§ **Data section**:
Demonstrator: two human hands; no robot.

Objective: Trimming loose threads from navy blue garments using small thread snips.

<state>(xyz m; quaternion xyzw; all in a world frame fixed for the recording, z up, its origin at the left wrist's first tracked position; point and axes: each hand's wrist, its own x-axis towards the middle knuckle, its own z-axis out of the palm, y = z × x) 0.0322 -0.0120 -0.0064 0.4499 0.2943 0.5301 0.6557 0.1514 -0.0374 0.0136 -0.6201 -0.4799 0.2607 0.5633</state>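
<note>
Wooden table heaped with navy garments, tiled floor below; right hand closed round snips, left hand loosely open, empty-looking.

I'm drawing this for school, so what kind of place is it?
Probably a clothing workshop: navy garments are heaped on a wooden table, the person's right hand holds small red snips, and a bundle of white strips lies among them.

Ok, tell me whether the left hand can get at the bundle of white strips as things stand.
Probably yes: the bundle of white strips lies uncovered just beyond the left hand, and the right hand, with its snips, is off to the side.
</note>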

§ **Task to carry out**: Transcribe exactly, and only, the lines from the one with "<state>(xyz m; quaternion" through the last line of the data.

§ **Result of the exercise**:
<state>(xyz m; quaternion xyzw; all in a world frame fixed for the recording, z up, its origin at the left wrist's first tracked position; point and axes: each hand's wrist, its own x-axis towards the middle knuckle, its own z-axis out of the palm, y = z × x) 0.0322 -0.0120 -0.0064 0.4499 0.2943 0.5301 0.6557 0.1514 -0.0374 0.0136 -0.6201 -0.4799 0.2607 0.5633</state>
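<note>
Wooden table heaped with navy garments, tiled floor below; right hand closed round snips, left hand loosely open, empty-looking.

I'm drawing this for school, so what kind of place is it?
Probably a clothing workshop: navy garments are heaped on a wooden table, the person's right hand holds small red snips, and a bundle of white strips lies among them.

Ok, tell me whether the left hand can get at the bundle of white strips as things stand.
Probably yes: the bundle of white strips lies uncovered just beyond the left hand, and the right hand, with its snips, is off to the side.
</note>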

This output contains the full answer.